WORLD MODELS & JEPA — Understanding, Not Just Predicting
This is the most philosophically radical direction — and the one attracting the most serious investment.
The critique: Yann LeCun — one of the founders of modern AI, Turing Award winner — argues that training AI to predict words and pixels is fundamentally the wrong approach.
The world is mostly unpredictable at that level of detail. Trying to predict everything produces systems that generate plausible-sounding nonsense, because they have no actual model of how the world works.
The alternative: Instead of predicting what the world will look like, learn to predict what it will mean — how situations evolve, what the consequences of different actions will be. Build a model of reality, not a model of text.
This is called JEPA — Joint Embedding Predictive Architecture. A JEPA-based system can simulate the consequences of its actions before acting.

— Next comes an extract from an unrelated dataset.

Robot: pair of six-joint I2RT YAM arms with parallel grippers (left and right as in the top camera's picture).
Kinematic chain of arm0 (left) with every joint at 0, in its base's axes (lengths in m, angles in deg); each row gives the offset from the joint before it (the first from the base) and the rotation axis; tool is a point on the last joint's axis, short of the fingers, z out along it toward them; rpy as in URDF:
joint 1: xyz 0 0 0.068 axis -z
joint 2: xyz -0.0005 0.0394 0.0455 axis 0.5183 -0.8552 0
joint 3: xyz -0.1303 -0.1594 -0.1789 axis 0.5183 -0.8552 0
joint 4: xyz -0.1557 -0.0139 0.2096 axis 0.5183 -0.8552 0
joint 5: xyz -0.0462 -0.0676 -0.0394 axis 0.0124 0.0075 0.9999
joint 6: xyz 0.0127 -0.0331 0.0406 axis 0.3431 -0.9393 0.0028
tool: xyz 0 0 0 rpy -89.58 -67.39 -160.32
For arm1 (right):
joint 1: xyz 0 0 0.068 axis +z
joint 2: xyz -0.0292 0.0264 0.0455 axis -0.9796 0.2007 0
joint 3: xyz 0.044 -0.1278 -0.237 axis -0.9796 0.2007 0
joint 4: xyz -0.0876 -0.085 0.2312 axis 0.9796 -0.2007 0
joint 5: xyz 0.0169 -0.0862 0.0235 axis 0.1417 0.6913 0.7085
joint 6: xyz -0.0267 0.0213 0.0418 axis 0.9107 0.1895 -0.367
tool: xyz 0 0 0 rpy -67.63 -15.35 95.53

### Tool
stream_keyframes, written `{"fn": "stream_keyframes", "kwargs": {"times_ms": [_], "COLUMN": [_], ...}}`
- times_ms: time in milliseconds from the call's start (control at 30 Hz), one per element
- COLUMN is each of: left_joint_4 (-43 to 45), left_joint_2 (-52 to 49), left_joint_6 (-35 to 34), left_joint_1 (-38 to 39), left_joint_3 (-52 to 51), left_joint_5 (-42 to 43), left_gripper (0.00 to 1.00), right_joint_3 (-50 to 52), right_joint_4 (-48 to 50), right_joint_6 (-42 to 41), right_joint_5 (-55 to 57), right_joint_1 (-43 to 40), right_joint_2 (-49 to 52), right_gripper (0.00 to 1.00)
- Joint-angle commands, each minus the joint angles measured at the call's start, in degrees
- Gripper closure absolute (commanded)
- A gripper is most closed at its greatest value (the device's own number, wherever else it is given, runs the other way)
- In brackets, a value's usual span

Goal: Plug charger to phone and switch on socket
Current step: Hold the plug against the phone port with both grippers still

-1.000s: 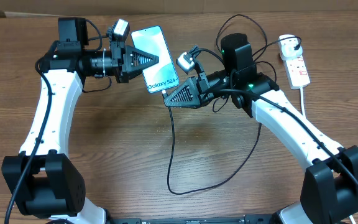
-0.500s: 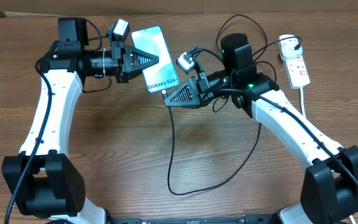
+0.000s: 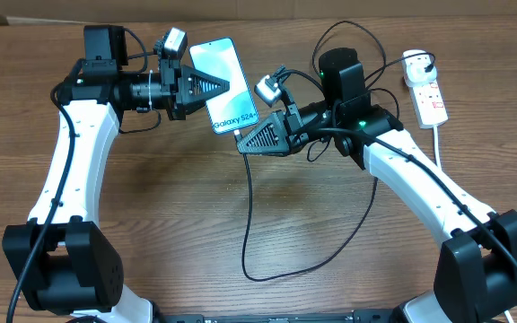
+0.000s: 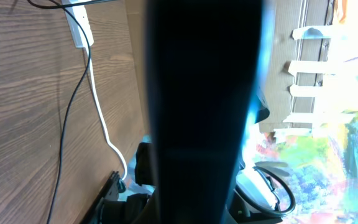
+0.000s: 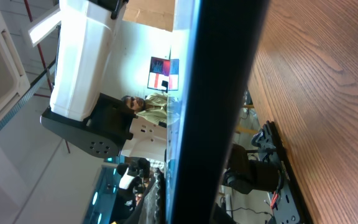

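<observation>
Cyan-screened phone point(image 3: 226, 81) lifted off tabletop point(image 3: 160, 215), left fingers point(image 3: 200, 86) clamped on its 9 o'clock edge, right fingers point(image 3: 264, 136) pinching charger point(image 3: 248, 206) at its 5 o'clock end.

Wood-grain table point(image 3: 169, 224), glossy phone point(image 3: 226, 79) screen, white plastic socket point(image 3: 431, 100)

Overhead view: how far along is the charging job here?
Done: the left end effector holds the phone lifted. In hand: the right end effector sits at its lower end, where the charger begins; seating unclear. Remaining: switching on the socket.
</observation>
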Motion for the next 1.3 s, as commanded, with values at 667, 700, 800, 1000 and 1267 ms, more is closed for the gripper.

That is planning — something current AI fundamentally cannot do.
An early result: Meta’s JEPA robot system learned from 62 hours of observation video. Placed in a completely new environment it had never seen, it planned and successfully moved a cup — with 80% accuracy. The previous best robot system achieved 15% on the same task.
The money following the idea:
Yann LeCun left Meta and raised $1 billion for his new company
Fei-Fei Li’s World Labs raised $1 billion building spatial world models
Wayve (autonomous driving) raised $1.2 billion
When serious investors make billion-dollar bets, it is worth paying attention.

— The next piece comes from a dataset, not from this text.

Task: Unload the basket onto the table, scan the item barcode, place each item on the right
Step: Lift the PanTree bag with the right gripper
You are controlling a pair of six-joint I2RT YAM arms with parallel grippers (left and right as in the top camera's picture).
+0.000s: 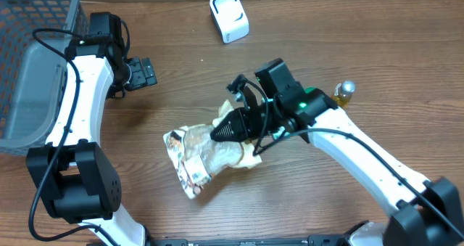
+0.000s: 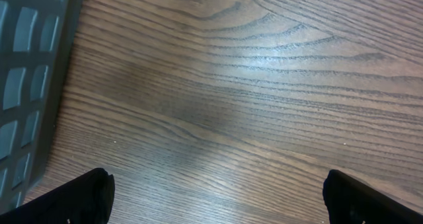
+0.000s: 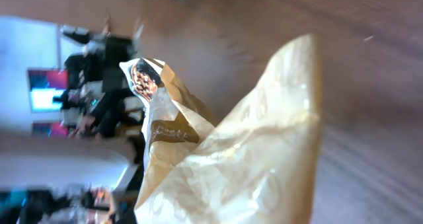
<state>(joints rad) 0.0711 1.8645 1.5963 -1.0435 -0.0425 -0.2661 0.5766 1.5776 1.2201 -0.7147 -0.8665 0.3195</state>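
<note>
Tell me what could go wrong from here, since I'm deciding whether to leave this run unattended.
The right pincer grips the crinkled snack bag by one end, so it may slip or sag when carried. Its creases could hide the barcode from the white scanner. The small bottle stands beside the right arm; a swing might topple it.

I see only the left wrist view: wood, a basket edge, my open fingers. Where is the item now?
Observer: The snack bag lies in the middle of the table; the right gripper is shut on its edge.
Operator: Is a scanner in view?
Observer: A white device, perhaps the scanner, stands near the far edge, apart from the bag.
Operator: Anything else?
Observer: A small bottle stands beside the right arm.
</note>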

A FEW OTHER DIRECTIONS WORTH KNOWING
Thinking Models:
Rather than making the model bigger, these invest more computing time during the conversation, reasoning step by step before answering. OpenAI’s o-series and Anthropic’s extended thinking work this way. A meaningful improvement for complex problems.
Neuromorphic Chips
Hardware designed to mimic biological neurons: energy-efficient, capable of learning from small amounts of data. Still early-stage, but compelling in a world where energy consumption is becoming AI’s primary bottleneck.
THE OVERALL PICTURE of AI’s NEXT FUTURE
Large language models — the technology behind today’s chatbots — are not going away. They are maturing into infrastructure, like databases or search engines: essential, widely used, steadily improving, but no longer the frontier.
The frontier is moving toward systems that can reason more reliably, act more efficiently, and actually model how the world works — rather than how text about the world reads.
No single successor has emerged yet. The next generation of AI will likely combine several of these approaches. The researchers and investors who take these directions seriously are not the dreamers. They are the people who built what we already have.
And underneath all of it, a question that no benchmark can answer:
Is language actually the right foundation for intelligence?
Current AI mainstream companies says yes — or at least, that it is enough.
The people building world models say no.
The answer to that question will shape the next decade of AI more than any single product launch or company valuation.
Based on research from Stanford HAI AI Index 2026, Communications of the ACM, ICLR 2026 proceedings, Meta AI Research, and multiple academic and industry sources — May 2026.